O ato pode gerar também alguns mal entendidos, como o caso de um homem nos Estados Unidos que, ao estalar os dedos dentro do seu carro, acabou sendo filmado fazendo um sinal de “OK”, que tem sido adotado por internautas racistas em fóruns online. Ele acabou demitido após o vídeo viralizar, mesmo alegando desconhecer aquele significado do sinal.

O cancelamento não se limita a causas consideradas “liberais”, sendo possível ocorrer com quem convive em ambientes conservadores, que “cancelam” pessoas que possuem comportamento mais liberal nestes ambientes.

Foi o que aconteceu com um contador no Estado que trabalhava em uma empresa de perfil conservador, conforme relata a psicóloga e especialista em pessoas e carreiras, Gisélia Freitas.

“A empresa o demitiu após descobrir que a namorada dele havia publicado um vídeo seminua e urinando em uma bandeira do Brasil, durante protesto contra um político que era contra o aborto, porque houve repercussão negativa”.

Casos de demissões

1) Sumiço e drogas

Um estagiário de uma empresa localizada em Vitória foi efetivado, mas desapareceu na primeira semana de emprego, causando preocupações.

A mãe do rapaz chegou a fazer um boletim de ocorrência, que recebeu mais de mil compartilhamentos nas redes sociais. O B.O. relatava que o jovem era usuário de drogas e se auto-medicava sem fazer tratamento.

Ele acabaria sendo encontrado pouco tempo depois em um morro da cidade, usando drogas. A empresa acabou o demitindo por justa causa.

2) Homofobia

Uma empresa contratou um motorista de caminhão, mas logo se viu obrigada a demiti-lo após receber denúncias de seu comportamento nas redes sociais.

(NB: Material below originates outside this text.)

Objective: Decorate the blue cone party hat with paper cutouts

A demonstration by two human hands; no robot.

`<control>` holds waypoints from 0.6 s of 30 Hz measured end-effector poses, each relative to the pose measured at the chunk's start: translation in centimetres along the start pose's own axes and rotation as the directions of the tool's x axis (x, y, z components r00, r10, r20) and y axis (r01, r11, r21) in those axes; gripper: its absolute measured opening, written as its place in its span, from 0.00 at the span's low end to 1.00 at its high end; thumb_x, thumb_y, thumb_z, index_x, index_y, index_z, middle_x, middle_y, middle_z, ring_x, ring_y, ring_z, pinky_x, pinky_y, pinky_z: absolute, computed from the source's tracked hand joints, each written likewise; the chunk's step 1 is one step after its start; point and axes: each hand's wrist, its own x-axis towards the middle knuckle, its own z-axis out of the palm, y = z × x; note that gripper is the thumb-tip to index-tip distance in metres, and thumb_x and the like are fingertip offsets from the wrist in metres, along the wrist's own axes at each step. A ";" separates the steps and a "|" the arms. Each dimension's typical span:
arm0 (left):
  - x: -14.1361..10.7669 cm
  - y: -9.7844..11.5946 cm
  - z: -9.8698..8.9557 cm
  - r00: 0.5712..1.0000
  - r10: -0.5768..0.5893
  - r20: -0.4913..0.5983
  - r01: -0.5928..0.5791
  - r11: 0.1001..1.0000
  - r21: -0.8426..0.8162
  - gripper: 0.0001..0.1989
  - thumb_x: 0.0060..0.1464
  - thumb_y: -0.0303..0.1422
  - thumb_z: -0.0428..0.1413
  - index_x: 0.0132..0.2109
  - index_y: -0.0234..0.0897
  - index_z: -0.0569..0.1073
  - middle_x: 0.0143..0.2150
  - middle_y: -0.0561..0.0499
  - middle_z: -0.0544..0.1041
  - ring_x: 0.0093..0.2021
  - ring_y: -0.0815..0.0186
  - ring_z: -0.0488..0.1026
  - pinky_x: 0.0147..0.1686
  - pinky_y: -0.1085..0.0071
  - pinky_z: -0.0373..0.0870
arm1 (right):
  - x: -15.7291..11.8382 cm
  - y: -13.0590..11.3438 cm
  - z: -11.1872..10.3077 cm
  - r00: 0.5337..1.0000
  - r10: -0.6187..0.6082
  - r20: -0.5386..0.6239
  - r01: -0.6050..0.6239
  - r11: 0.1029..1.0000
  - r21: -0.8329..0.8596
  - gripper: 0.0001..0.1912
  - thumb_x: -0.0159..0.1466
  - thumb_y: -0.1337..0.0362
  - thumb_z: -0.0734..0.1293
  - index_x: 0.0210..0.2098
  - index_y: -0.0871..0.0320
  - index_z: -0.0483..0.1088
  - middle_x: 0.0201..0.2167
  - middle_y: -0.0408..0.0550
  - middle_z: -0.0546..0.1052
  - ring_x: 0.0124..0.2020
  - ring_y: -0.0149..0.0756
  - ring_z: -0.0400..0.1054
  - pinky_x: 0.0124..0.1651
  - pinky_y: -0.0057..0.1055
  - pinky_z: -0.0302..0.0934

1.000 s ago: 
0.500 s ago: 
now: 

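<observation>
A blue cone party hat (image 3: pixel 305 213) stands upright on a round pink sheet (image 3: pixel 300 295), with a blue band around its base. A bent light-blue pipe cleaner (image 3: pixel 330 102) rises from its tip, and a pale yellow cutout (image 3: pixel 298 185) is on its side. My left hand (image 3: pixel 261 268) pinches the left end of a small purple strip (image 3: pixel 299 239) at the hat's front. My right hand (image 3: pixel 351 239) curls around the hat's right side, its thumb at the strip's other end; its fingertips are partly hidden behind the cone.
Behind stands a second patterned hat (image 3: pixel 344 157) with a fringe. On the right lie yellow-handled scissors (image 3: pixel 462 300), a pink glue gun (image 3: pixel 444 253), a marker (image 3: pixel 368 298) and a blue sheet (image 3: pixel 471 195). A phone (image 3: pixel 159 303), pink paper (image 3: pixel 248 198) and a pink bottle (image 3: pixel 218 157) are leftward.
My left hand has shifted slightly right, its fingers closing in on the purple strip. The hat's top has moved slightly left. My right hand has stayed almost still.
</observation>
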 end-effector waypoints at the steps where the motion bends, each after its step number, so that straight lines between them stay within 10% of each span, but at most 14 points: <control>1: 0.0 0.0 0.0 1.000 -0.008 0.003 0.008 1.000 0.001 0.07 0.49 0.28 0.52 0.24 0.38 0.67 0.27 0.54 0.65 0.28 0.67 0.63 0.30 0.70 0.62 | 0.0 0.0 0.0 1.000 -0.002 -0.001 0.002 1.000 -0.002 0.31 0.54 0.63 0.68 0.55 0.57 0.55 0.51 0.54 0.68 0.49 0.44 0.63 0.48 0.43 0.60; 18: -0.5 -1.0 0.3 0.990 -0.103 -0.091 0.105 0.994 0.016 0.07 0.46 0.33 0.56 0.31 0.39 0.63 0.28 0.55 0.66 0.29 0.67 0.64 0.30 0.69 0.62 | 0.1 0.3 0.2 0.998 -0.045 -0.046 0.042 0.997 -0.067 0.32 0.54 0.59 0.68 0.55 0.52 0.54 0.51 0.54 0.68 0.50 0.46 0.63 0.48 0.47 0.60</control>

O funcionário publicava em grupos comentários homofóbicos e racistas, sem qualquer tipo de filtro. Ele chegou a dizer que, se tivesse um filho homossexual, ele mesmo o mataria.

O funcionário não foi demitido por justa causa, mas a empresa optou por mandá-lo embora por não concordar com a postura.

3) Urinou na bandeira

Certas demissões podem acontecer por conta de cancelamento de terceiros, como ocorreu com um contador que trabalhava em uma empresa cujo chefe era religioso.

O chefe não gostou quando recebeu reclamações de membros de igrejas sobre a namorada do funcionário, que foi seminua a um protesto contra um político que era contra o aborto.

Ela ainda urinou em uma bandeira do Brasil e marcou no vídeo o próprio namorado, que acabou demitido.

4) Assédio na Copa

Durante a Copa do Mundo de Futebol na Rússia, em 2018, um funcionário de uma empresa de aviação que trabalhava no aeroporto de Cumbica, em Guarulhos, São Paulo, foi demitido após um vídeo dele assediando mulheres russas viralizar na internet.

Nas imagens do vídeo, o funcionário e um grupo de homens, aparentemente bêbados, faziam mulheres russas repetirem frases obscenas em português, as constrangendo.